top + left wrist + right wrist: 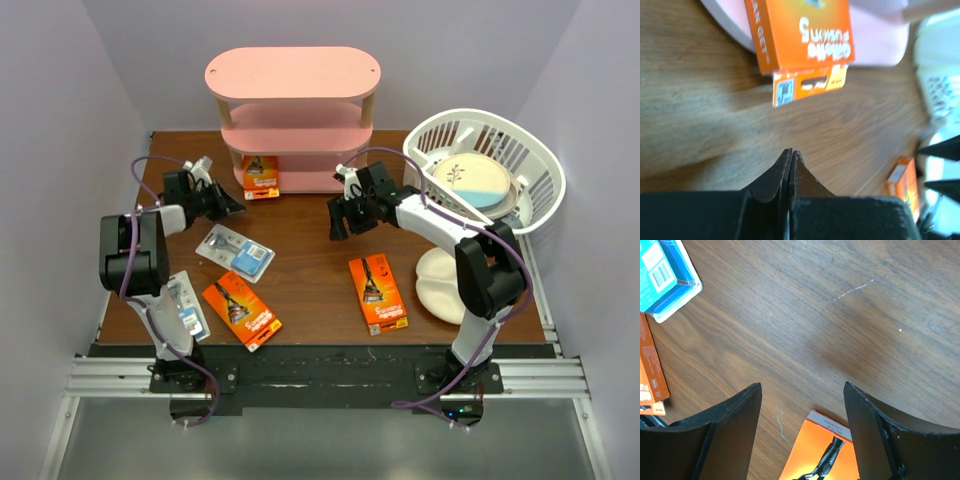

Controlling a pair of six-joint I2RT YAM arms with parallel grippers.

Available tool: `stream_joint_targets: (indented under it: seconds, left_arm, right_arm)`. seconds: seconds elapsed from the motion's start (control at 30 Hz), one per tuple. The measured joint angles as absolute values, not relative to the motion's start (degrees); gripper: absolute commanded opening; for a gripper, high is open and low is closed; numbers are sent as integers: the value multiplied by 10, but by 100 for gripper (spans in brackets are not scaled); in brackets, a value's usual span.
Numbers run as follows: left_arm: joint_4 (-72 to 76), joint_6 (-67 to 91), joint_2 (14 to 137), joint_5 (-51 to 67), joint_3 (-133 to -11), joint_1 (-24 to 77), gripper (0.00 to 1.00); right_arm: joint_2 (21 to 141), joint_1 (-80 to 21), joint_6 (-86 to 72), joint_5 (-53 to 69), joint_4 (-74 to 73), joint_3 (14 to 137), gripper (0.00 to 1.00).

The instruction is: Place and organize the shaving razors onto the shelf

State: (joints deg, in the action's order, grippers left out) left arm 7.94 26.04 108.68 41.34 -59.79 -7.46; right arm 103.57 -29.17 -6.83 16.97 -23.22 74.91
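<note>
The pink shelf (292, 75) stands at the back centre. One orange razor pack (260, 177) lies on its bottom board with its near end sticking out over the table; it also shows in the left wrist view (800, 35). My left gripper (236, 206) (791, 153) is shut and empty, just left of that pack. My right gripper (336, 220) (802, 390) is open and empty over bare table, above the far end of an orange pack (826, 452) (377, 292). A blue-and-white blister pack (236, 249) (662, 275) and a third orange pack (241, 311) lie left of centre. A second blister pack (186, 306) lies by the left arm's base.
A white slatted basket (535, 170) holding a round plate (470, 183) stands at the back right. A white dish (438, 285) lies on the table beside the right arm. The wooden table (310, 260) ends at a black rail in front.
</note>
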Motion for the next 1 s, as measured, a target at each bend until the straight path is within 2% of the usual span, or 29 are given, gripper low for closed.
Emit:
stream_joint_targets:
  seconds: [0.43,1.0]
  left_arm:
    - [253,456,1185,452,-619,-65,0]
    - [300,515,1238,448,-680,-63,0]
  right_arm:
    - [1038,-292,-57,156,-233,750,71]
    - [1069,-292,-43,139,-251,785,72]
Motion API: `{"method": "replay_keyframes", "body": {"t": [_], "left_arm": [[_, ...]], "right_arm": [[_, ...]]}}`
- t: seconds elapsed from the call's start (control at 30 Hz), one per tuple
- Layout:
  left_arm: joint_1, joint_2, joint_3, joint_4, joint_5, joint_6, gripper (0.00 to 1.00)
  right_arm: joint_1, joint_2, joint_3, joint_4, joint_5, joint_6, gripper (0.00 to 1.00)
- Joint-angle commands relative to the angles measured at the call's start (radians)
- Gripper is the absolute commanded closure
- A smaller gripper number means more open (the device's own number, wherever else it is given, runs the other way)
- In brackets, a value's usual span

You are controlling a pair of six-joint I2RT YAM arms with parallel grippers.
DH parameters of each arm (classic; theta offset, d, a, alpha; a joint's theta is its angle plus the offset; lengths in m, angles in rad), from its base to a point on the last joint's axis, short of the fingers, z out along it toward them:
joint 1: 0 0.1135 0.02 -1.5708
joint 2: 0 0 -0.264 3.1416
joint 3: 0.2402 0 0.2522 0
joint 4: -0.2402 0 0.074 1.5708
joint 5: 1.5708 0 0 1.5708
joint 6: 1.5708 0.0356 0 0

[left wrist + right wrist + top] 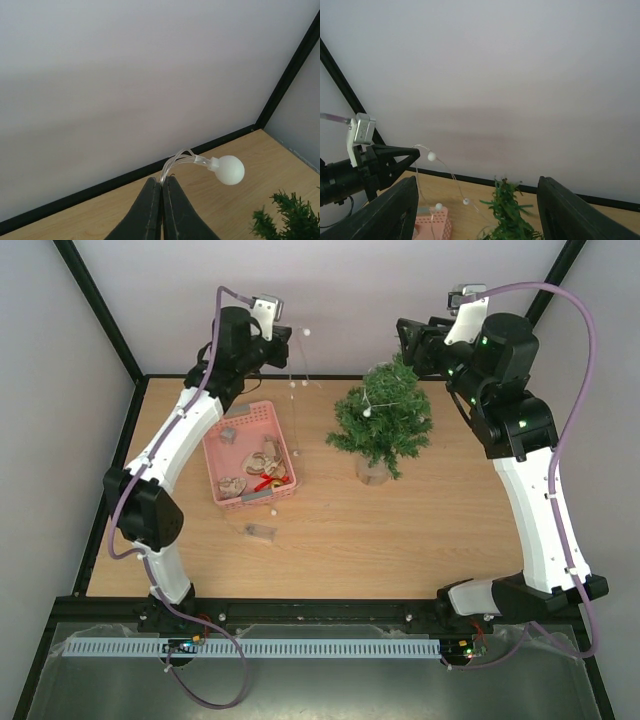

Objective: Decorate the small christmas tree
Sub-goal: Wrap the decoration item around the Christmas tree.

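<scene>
The small christmas tree (383,420) stands upright at the back middle of the table; it also shows in the right wrist view (507,212) and the left wrist view (292,217). My left gripper (291,334) is raised left of the tree, shut on the thin clear wire of a light string (172,165) just behind a white ball (229,170). The string hangs down toward the pink basket (250,452) and runs across to the tree, with a bead (367,410) on its branches. My right gripper (477,182) is open and empty, high behind the tree top.
The pink basket holds several wooden ornaments (262,465). A small grey tag (262,531) lies on the table in front of it. Black frame posts stand at the back corners, and a pale wall closes the back.
</scene>
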Motion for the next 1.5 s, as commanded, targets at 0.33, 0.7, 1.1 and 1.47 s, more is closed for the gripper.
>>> {"method": "replay_keyframes", "body": {"t": [0.33,0.7,1.1,1.47], "left_arm": [[0.008,0.07,0.193,0.241,0.162,-0.181,0.98],[-0.008,0.054,0.199,0.514,0.225,-0.301,0.98],[-0.012,0.027,0.211,0.61,0.283,-0.376,0.98],[-0.016,-0.005,0.231,0.696,0.35,-0.516,0.98]], "right_arm": [[0.003,-0.037,-0.054,0.049,0.016,0.004,0.37],[0.003,-0.066,-0.089,0.04,-0.026,0.003,0.37],[0.092,-0.005,-0.067,0.057,-0.05,-0.114,0.42],[0.179,0.022,-0.132,0.145,-0.06,-0.31,0.43]]}}
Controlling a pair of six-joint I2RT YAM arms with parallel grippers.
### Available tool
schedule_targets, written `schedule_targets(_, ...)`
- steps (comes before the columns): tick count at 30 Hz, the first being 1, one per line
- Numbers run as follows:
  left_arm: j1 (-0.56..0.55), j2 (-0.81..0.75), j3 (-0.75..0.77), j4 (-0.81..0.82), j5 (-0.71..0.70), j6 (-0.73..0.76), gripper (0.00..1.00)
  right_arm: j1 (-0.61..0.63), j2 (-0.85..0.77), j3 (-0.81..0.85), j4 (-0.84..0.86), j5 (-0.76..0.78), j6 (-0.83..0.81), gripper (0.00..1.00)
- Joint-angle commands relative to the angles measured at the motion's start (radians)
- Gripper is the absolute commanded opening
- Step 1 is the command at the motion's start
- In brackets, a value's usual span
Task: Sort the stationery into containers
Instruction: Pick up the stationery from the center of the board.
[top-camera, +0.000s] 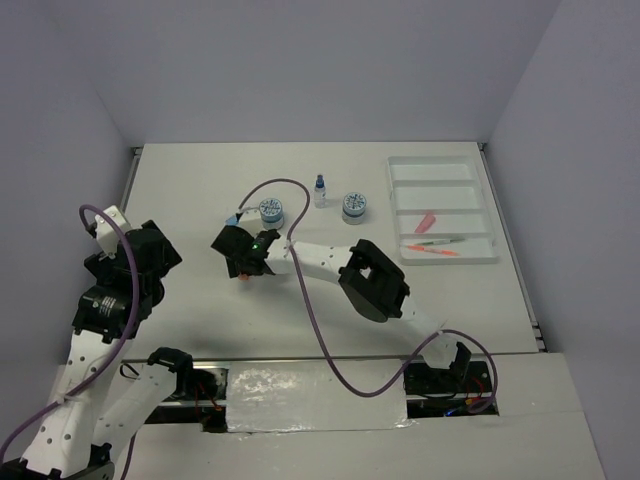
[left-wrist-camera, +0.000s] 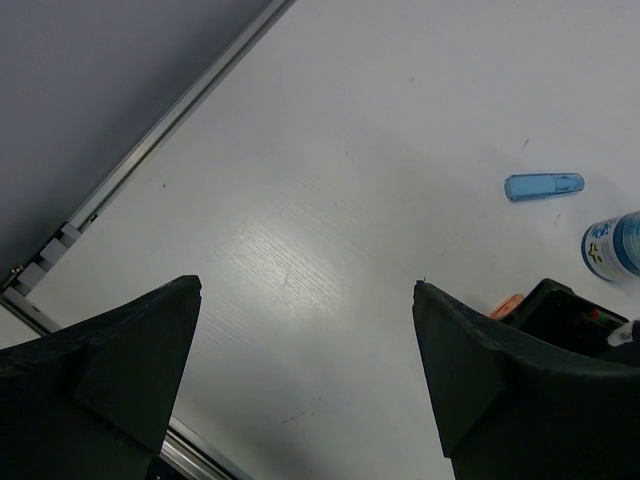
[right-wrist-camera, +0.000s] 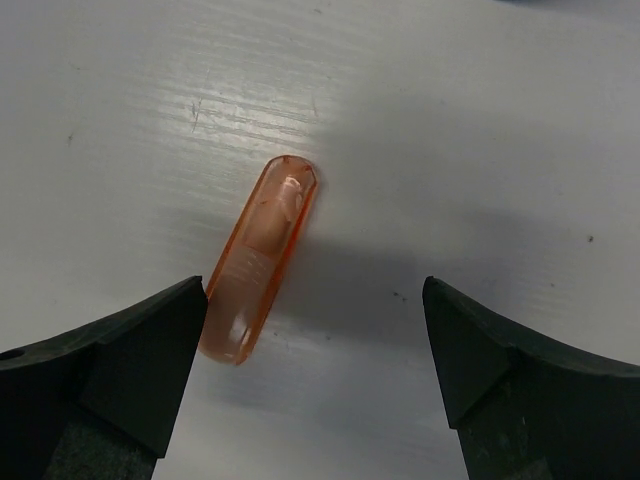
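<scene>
The right gripper (right-wrist-camera: 315, 295) is held low over the table (right-wrist-camera: 480, 130) with its jaws spread wide, clamped on nothing. Between them an orange piece (right-wrist-camera: 262, 258), a clear stubby cap, is seen lying flat, just beside one finger. Its long axis is set roughly along the gripper's reach, slightly slanted, with the rounded closed end pointed away from the wrist. The right arm is stretched from its near-right base across to the table's left-centre, elbow bent. A blue piece (top-camera: 233, 219) and a blue-grey jar (top-camera: 270, 211) lie just beyond. The white tray (top-camera: 440, 172) stands well apart, far right. The left gripper (left-wrist-camera: 306, 288), jaws also apart, is held over bare table, its arm folded at the left edge.
</scene>
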Motion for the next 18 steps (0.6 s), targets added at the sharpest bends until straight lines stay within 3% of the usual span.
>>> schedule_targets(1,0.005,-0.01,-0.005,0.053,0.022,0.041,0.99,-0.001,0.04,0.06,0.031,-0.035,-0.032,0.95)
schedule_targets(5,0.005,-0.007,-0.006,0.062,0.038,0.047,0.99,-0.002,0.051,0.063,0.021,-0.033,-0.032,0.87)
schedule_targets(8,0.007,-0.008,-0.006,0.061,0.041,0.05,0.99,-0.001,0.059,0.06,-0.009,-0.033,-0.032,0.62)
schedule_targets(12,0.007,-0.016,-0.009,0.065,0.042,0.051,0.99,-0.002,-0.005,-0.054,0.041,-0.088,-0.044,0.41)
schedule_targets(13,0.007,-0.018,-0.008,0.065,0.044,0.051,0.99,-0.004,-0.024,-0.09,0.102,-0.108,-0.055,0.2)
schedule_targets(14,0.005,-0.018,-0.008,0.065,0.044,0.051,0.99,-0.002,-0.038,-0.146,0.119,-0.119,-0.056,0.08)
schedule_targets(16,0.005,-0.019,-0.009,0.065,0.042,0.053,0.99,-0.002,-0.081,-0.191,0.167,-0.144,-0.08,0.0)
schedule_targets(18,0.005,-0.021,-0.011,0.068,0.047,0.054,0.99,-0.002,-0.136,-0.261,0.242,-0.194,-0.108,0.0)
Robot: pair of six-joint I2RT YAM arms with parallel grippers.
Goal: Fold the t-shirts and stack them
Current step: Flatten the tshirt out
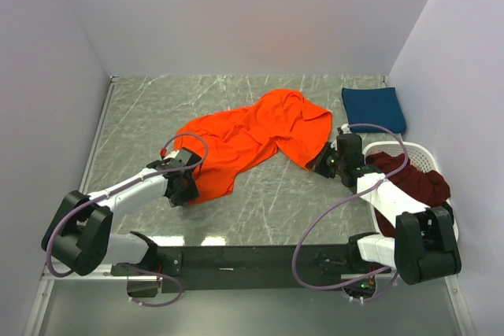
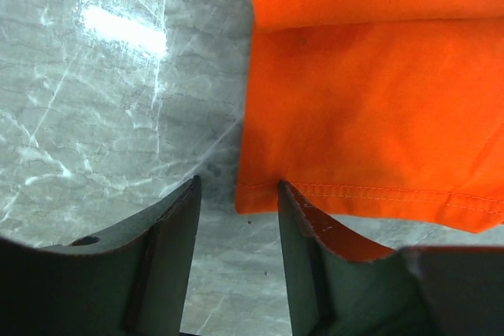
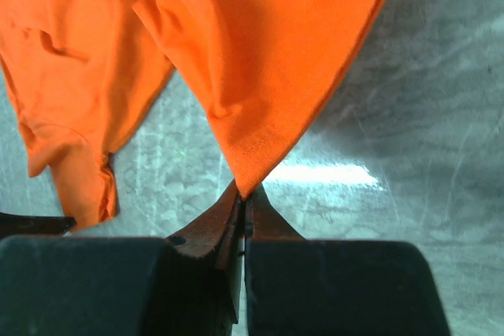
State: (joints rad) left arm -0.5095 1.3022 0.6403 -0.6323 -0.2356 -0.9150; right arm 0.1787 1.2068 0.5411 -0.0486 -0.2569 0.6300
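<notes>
The orange t-shirt [image 1: 252, 138] lies crumpled across the middle of the table. My left gripper [image 1: 184, 192] is open at its near-left hem corner; in the left wrist view the hem corner [image 2: 260, 194] sits just beyond the gap between the fingers [image 2: 238, 194], one finger under the hem. My right gripper [image 1: 318, 164] is shut on a corner of the orange t-shirt [image 3: 252, 163] and holds it slightly off the table. A folded navy blue t-shirt [image 1: 373, 108] lies at the back right. A dark maroon t-shirt [image 1: 413, 182] sits in the basket.
The white oval basket [image 1: 417, 151] stands at the right edge beside my right arm. White walls close the table on the left, back and right. The grey marble tabletop [image 1: 157, 108] shows at the back left.
</notes>
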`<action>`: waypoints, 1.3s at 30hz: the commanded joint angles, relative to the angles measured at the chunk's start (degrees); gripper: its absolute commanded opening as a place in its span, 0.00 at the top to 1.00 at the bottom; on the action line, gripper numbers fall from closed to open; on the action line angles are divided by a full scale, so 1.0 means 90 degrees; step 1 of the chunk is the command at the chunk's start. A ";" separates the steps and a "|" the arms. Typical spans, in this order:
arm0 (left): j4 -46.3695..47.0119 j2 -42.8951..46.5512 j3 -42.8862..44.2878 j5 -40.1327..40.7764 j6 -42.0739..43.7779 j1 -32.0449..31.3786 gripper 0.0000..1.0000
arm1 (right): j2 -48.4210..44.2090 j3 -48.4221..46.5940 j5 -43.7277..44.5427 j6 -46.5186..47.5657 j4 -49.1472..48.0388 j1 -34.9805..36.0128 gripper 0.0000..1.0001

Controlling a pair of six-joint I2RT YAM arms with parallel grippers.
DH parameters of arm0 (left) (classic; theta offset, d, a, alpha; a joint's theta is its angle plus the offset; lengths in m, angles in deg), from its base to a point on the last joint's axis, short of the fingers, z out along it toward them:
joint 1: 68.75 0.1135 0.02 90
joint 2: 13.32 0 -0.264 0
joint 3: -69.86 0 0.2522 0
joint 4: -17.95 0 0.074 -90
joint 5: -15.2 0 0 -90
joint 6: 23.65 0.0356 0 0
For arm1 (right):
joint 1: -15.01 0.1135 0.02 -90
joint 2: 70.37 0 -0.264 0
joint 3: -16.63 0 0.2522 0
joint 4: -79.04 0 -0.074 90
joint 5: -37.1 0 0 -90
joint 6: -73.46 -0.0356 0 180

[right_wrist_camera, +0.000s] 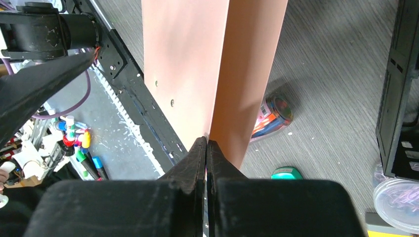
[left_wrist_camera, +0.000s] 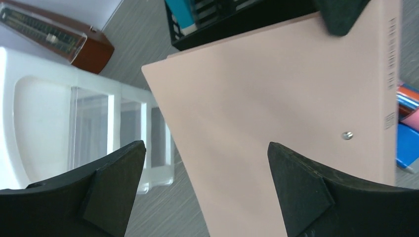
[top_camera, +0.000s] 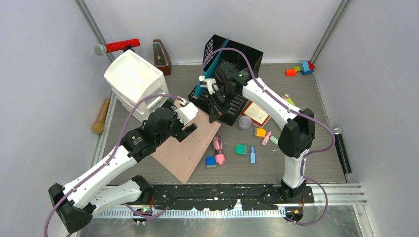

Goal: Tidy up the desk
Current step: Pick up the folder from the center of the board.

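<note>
A pale pink board (top_camera: 185,150) lies slanted across the grey wood-grain desk (top_camera: 296,148). My right gripper (top_camera: 213,116) is shut on its far corner, beside the black mesh organizer (top_camera: 237,57). In the right wrist view the jaws (right_wrist_camera: 206,143) meet on the board's edge (right_wrist_camera: 183,59), which runs away toward the front rail. My left gripper (top_camera: 183,118) hovers open over the board's left edge. Its wrist view shows the wide gap (left_wrist_camera: 207,163) straddling that edge (left_wrist_camera: 276,89), touching nothing.
A white drawer unit (top_camera: 133,79) stands left of the board, with a metronome (top_camera: 161,57) and a red-handled hammer (top_camera: 121,46) behind it. A bundle of markers (top_camera: 218,148), a green eraser (top_camera: 240,149), a blue block (top_camera: 211,161) and a red-brown book (top_camera: 256,113) lie right of it.
</note>
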State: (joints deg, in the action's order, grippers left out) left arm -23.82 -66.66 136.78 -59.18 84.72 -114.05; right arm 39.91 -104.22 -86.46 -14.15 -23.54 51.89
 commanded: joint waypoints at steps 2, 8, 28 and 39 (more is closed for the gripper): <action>-0.0246 0.0165 -0.0170 -0.0173 0.0059 0.0336 0.01 | -0.0598 -0.0027 0.0047 0.0330 -0.0017 -0.0025 1.00; -0.0690 0.0159 0.0073 -0.1149 -0.0034 0.0453 0.01 | -0.0700 -0.0039 0.0047 0.0091 -0.0078 -0.0042 1.00; 0.0243 -0.1123 0.0448 0.0347 -0.0469 -0.0797 0.01 | -0.0067 -0.0760 -0.0357 -0.1317 -0.0443 -0.0188 1.00; -0.0472 -0.0021 0.0194 -0.0095 0.0212 -0.0074 0.01 | -0.0378 -0.0700 -0.0246 0.0493 0.0439 -0.0209 1.00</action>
State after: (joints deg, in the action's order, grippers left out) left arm -24.34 -69.96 135.56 -56.99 84.96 -117.26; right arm 40.24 -109.07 -88.27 -18.19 -23.87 50.01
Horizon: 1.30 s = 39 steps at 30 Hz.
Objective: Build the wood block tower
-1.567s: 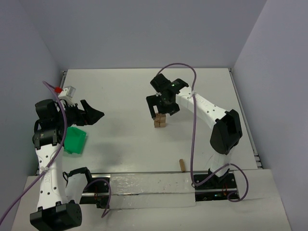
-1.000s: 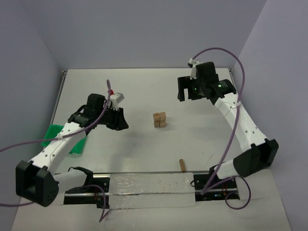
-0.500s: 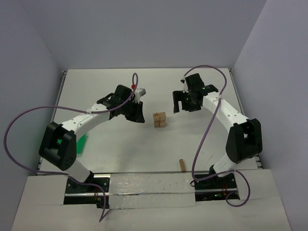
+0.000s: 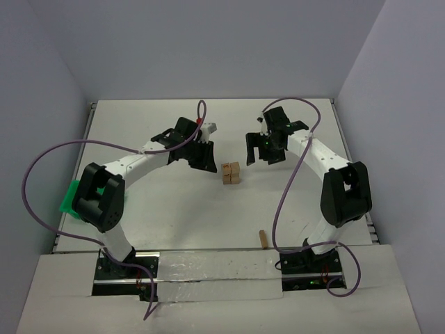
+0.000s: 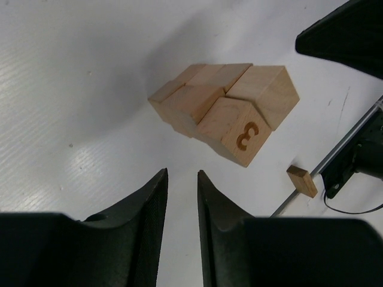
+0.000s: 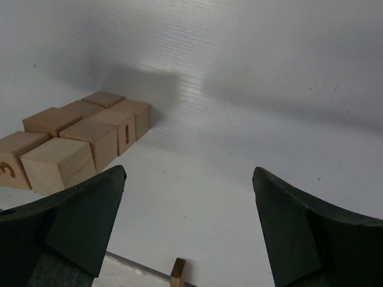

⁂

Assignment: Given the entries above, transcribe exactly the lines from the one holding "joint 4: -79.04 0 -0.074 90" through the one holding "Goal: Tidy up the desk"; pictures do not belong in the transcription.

Answer for the task:
joint 4: -79.04 0 -0.074 90
joint 5: -37.1 0 0 -90
joint 6: -73.46 -0.0356 0 180

[right_wrist_camera, +0.000s] 
[left_wrist_camera, +0.000s] 
[top_camera, +0.000s] 

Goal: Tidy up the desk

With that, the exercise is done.